··· GIVEN DATA ···

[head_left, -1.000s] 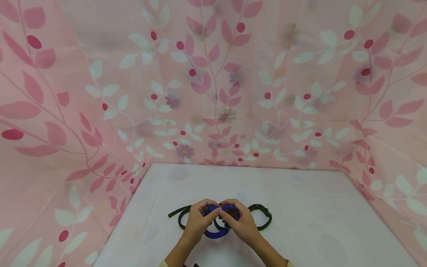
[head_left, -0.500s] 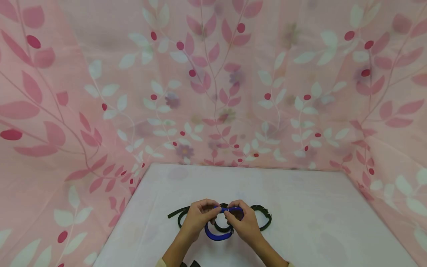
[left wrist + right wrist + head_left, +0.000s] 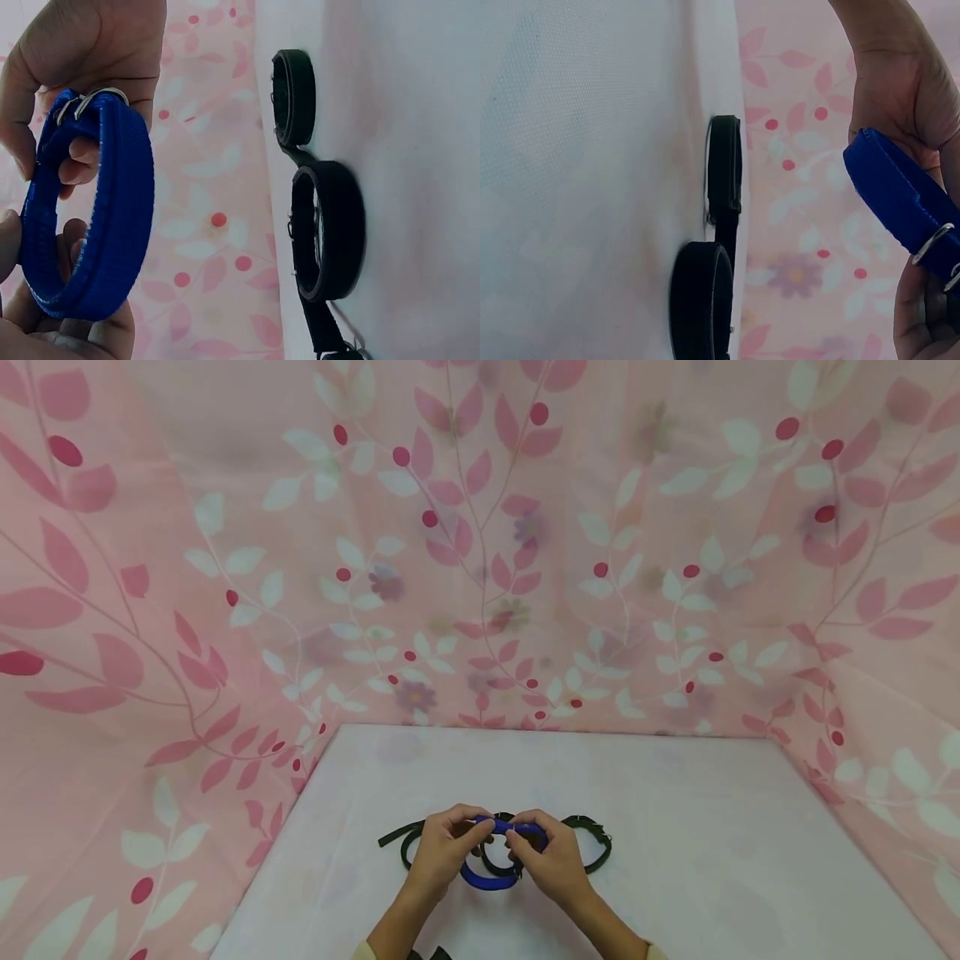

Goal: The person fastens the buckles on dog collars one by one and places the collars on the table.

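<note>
A blue pet collar (image 3: 489,882) with a metal buckle and ring is held up off the table by both hands. My left hand (image 3: 442,853) pinches the strap's upper part between thumb and fingers. On the other side, my right hand (image 3: 551,858) pinches it near the buckle. The left wrist view shows the blue collar (image 3: 127,214) as a closed loop, its metal fittings near the right hand (image 3: 97,45). In the right wrist view the left hand (image 3: 900,94) is at the top, and the blue collar (image 3: 892,196) is partly cut off.
Dark collars lie behind the hands on the white table (image 3: 675,843): a looped collar (image 3: 600,857) at right, another black collar (image 3: 345,232) in the middle, and a strap end (image 3: 401,835) at left. A black object (image 3: 438,953) shows at the bottom edge. Pink floral cloth (image 3: 480,568) surrounds the table.
The hands have moved slightly apart, and the blue strap between the fingertips now shows more plainly. The dark collars have stayed in place.
</note>
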Tool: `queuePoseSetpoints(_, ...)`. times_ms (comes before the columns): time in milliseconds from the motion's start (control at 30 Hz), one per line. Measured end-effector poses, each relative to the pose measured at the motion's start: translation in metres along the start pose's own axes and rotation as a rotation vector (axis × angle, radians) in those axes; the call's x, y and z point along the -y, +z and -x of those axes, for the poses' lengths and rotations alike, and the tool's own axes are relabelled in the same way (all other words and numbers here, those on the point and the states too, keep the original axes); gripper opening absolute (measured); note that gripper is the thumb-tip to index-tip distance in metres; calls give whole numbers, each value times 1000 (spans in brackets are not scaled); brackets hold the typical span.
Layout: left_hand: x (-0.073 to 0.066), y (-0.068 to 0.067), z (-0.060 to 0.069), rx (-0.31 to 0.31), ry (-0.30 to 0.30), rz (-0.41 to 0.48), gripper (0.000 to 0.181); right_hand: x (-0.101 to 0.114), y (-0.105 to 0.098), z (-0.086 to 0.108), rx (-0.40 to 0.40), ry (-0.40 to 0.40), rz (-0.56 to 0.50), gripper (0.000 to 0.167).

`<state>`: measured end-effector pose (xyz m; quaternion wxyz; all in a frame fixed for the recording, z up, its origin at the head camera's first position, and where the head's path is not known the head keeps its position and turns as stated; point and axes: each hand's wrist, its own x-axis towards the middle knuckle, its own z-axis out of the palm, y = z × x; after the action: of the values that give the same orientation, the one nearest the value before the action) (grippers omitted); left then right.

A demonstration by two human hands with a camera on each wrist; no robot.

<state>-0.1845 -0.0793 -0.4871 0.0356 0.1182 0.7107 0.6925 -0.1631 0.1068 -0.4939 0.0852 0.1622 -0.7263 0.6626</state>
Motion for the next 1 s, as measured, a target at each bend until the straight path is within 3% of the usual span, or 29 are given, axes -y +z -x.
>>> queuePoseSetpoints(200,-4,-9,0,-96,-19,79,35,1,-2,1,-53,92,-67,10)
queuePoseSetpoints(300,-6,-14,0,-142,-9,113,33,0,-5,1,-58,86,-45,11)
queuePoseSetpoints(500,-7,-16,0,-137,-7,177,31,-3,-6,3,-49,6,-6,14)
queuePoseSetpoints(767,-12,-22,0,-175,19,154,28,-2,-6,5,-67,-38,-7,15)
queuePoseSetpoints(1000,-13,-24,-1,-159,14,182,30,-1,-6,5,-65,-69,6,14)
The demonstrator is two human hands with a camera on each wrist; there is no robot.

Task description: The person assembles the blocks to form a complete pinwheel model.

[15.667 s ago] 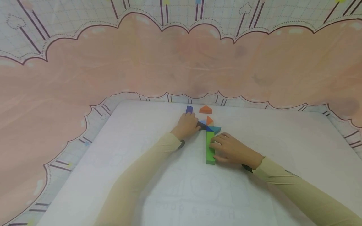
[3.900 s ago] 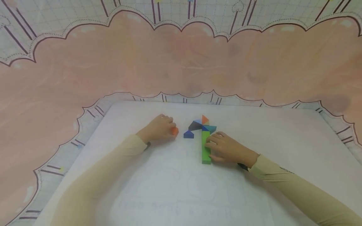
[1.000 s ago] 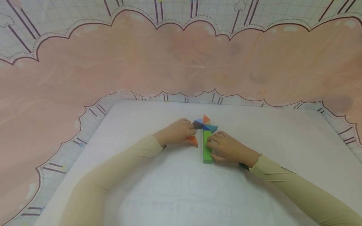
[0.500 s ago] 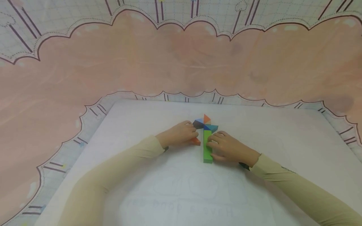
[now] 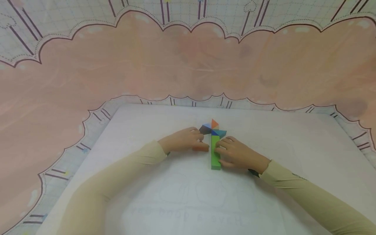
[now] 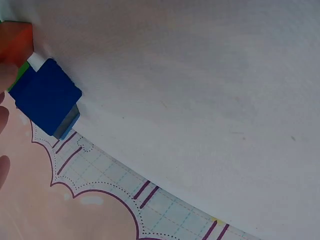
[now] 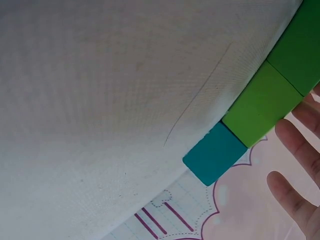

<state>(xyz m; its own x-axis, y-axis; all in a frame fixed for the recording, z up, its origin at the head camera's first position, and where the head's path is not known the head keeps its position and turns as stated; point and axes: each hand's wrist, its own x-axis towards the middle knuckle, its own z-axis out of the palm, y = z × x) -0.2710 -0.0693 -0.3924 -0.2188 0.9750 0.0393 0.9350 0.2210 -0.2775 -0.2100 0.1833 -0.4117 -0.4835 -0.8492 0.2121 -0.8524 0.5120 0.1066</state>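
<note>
In the head view my left hand [image 5: 184, 139] is over an orange triangular block [image 5: 200, 148], its thumb touching the block and the other fingers apart from it. A fingertip also overlaps the orange block [image 6: 17, 42] in the left wrist view. My right hand [image 5: 238, 154] rests along the long green block piece [image 5: 215, 160]. In the right wrist view its fingers [image 7: 302, 147] lie relaxed beside a light green block [image 7: 262, 104] and a darker green block [image 7: 300, 47]. The small blue triangular block is not plainly visible.
Past the green piece, triangular blocks form a pinwheel: orange [image 5: 214, 124], teal [image 5: 221, 133], and a light blue one with a dark side [image 5: 205, 130]. They lie on a white tabletop [image 5: 164, 202] with faint lettering. A patterned pink cloth [image 5: 188, 68] surrounds it.
My left hand has brought the orange block from the far left to beside the green piece. Over the last half second the thumb and fingers have spread. My right hand stays put.
</note>
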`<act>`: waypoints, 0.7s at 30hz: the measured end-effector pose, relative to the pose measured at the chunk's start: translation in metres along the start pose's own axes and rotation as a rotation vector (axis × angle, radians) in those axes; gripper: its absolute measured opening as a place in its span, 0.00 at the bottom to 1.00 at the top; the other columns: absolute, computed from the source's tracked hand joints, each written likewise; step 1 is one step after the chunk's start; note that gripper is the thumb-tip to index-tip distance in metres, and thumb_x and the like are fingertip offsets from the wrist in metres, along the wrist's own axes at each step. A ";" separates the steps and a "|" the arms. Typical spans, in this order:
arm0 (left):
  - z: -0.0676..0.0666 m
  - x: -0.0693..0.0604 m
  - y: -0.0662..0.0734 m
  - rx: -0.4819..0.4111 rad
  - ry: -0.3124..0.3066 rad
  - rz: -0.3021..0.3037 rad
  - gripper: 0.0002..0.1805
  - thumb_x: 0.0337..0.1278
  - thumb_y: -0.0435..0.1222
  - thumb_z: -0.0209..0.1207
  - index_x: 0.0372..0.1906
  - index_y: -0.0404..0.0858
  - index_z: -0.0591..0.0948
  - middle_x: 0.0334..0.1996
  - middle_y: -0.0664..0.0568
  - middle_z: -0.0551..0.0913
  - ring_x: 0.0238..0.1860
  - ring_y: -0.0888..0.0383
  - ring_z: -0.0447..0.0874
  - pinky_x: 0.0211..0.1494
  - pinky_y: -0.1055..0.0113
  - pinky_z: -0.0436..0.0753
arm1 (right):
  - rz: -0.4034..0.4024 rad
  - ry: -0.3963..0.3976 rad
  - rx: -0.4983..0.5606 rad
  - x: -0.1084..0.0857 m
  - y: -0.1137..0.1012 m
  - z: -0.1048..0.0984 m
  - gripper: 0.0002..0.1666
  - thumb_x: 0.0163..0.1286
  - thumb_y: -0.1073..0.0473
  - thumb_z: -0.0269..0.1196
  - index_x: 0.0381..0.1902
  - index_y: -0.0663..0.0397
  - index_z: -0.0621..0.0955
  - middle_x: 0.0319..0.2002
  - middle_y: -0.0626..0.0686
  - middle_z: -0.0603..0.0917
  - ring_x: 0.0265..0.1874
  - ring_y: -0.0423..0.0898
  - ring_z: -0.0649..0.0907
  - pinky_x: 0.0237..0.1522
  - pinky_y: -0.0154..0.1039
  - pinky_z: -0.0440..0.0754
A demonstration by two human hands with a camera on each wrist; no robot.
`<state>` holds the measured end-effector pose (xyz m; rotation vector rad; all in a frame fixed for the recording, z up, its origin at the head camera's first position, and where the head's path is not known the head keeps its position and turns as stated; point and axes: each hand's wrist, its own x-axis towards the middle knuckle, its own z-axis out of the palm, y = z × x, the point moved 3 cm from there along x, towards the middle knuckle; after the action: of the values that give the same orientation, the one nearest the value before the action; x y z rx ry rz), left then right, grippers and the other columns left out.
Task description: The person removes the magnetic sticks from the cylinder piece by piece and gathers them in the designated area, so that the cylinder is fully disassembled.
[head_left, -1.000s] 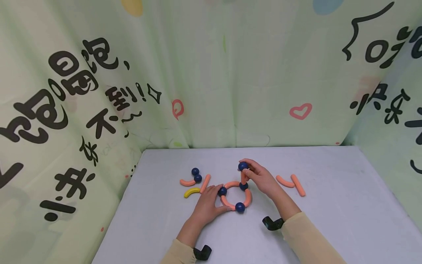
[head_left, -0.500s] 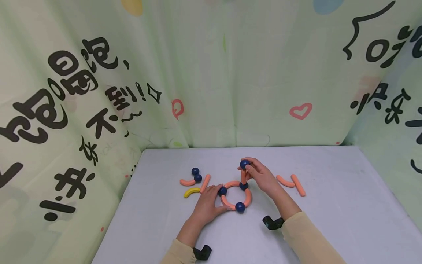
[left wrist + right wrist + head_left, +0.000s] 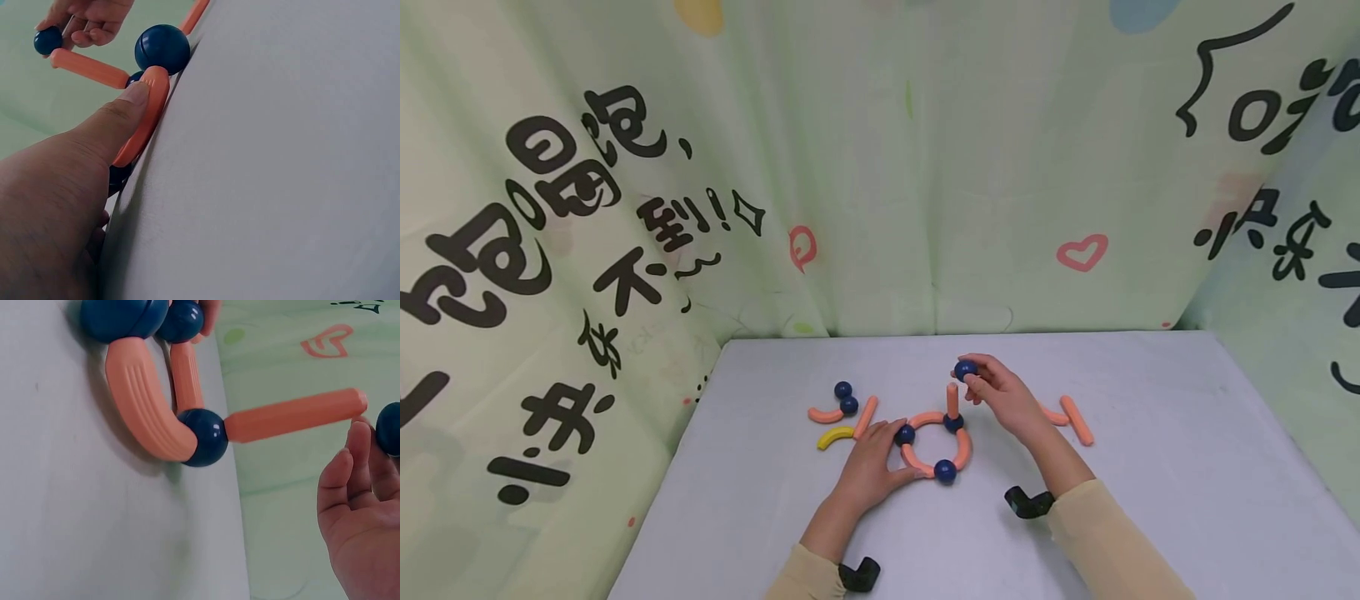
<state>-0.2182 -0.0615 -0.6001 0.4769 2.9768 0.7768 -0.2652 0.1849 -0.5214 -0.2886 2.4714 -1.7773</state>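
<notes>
A ring of curved orange rods [image 3: 963,448] and blue balls [image 3: 945,472] lies on the table. From its upper right ball [image 3: 203,437] an orange rod [image 3: 297,415] stands upright. My left hand [image 3: 872,468] holds the ring's left side, its thumb on a curved rod [image 3: 156,106] and its fingers at the left ball [image 3: 905,435]. My right hand [image 3: 1006,398] pinches a blue ball [image 3: 966,370] between thumb and fingers, just above and right of the rod's top. In the right wrist view a gap shows between this ball [image 3: 389,429] and the rod's end.
Left of the ring lie two blue balls [image 3: 848,405], a curved orange rod [image 3: 826,415], a straight orange rod [image 3: 866,417] and a yellow curved piece [image 3: 836,437]. To the right are a straight orange rod [image 3: 1077,420] and a curved one [image 3: 1056,417], partly behind my right wrist.
The ball in my right hand has come off the top of the upright rod and moved slightly up and right. The rod stays upright on the ring. My left hand has kept its place.
</notes>
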 end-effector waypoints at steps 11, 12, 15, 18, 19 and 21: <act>0.003 0.001 -0.002 0.007 0.022 0.032 0.48 0.47 0.62 0.68 0.74 0.51 0.65 0.68 0.52 0.74 0.71 0.51 0.67 0.68 0.49 0.74 | 0.107 0.080 -0.078 -0.014 0.022 -0.034 0.33 0.72 0.39 0.58 0.69 0.41 0.67 0.57 0.57 0.79 0.45 0.55 0.81 0.48 0.44 0.82; 0.003 0.000 -0.002 0.008 0.022 0.031 0.48 0.47 0.62 0.68 0.73 0.52 0.65 0.68 0.52 0.74 0.71 0.51 0.67 0.68 0.50 0.74 | 0.118 0.090 -0.087 -0.016 0.025 -0.039 0.33 0.72 0.39 0.58 0.69 0.41 0.67 0.57 0.57 0.79 0.45 0.55 0.81 0.46 0.43 0.82; 0.003 0.001 -0.002 0.007 0.017 0.022 0.48 0.47 0.62 0.68 0.74 0.52 0.65 0.68 0.53 0.73 0.71 0.51 0.67 0.69 0.49 0.74 | 0.152 0.116 -0.113 -0.022 0.032 -0.055 0.35 0.71 0.38 0.58 0.70 0.42 0.66 0.59 0.58 0.77 0.48 0.53 0.80 0.43 0.37 0.82; 0.003 0.001 -0.003 0.013 0.011 0.016 0.48 0.48 0.62 0.68 0.74 0.54 0.64 0.69 0.53 0.73 0.72 0.52 0.66 0.69 0.50 0.74 | 0.193 0.130 -0.131 -0.029 0.040 -0.073 0.37 0.71 0.36 0.57 0.72 0.43 0.64 0.64 0.59 0.74 0.53 0.53 0.77 0.43 0.30 0.81; 0.003 0.001 -0.003 0.014 0.010 0.015 0.48 0.48 0.61 0.68 0.74 0.54 0.64 0.69 0.53 0.73 0.72 0.52 0.66 0.69 0.50 0.74 | 0.203 0.134 -0.137 -0.031 0.043 -0.079 0.38 0.71 0.35 0.57 0.72 0.44 0.64 0.66 0.60 0.73 0.54 0.53 0.76 0.44 0.29 0.80; 0.003 0.000 -0.002 0.014 0.013 0.018 0.47 0.48 0.61 0.68 0.74 0.54 0.64 0.68 0.53 0.73 0.71 0.52 0.67 0.68 0.50 0.74 | 0.227 0.143 -0.162 -0.034 0.050 -0.090 0.39 0.71 0.34 0.56 0.72 0.45 0.63 0.68 0.60 0.72 0.55 0.52 0.74 0.46 0.31 0.79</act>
<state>-0.2190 -0.0619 -0.6038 0.5024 2.9961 0.7637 -0.2526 0.2908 -0.5410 0.1102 2.6264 -1.5615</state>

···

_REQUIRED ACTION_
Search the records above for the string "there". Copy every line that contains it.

_THE ANSWER_
The demonstrator is two human hands with a camera on each wrist; there is no robot.
`<state>` holds the measured end-effector pose (xyz m; rotation vector rad; all in a frame fixed for the recording, z up, its origin at the head camera's first position, and where the head's path is not known the head keeps its position and turns as stated; point and axes: each hand's wrist, its own x-axis towards the middle knuckle, its own z-axis out of the palm, y = z × x, the point moved 3 cm from there along x, towards the middle knuckle; after the action: of the values that give the same orientation, the one nearest the value before the action; x y z rx ry rz), left then right, grippers and the other columns left out.

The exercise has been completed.